Using the records below, quote only the span that opens with the line containing "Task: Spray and" and closes with the line containing "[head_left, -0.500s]", exactly and inclusively.

- Opening Delimiter -

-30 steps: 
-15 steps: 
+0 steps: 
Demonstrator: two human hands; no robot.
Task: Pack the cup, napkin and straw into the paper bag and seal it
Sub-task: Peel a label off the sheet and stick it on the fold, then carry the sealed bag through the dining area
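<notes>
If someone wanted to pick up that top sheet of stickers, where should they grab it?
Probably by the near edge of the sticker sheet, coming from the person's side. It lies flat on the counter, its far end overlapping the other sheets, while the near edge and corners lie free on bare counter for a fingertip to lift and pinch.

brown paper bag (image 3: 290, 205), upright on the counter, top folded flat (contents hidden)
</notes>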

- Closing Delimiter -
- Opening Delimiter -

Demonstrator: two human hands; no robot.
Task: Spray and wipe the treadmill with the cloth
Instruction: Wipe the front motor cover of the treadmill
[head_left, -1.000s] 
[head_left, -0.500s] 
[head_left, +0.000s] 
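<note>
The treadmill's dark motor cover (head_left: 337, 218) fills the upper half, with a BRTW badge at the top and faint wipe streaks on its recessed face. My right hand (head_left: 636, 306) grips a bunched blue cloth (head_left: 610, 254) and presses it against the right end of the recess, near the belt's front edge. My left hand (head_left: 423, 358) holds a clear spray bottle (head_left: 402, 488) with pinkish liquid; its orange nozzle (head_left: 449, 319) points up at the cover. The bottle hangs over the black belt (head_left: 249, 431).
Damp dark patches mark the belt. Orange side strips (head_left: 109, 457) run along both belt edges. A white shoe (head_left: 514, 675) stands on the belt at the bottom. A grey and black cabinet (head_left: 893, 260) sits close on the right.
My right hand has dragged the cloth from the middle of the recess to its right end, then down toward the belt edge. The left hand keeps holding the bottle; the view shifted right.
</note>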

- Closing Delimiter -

WRITTEN ANSWER:
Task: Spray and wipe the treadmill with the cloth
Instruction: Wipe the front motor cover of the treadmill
[head_left, -1.000s] 
[head_left, -0.500s] 

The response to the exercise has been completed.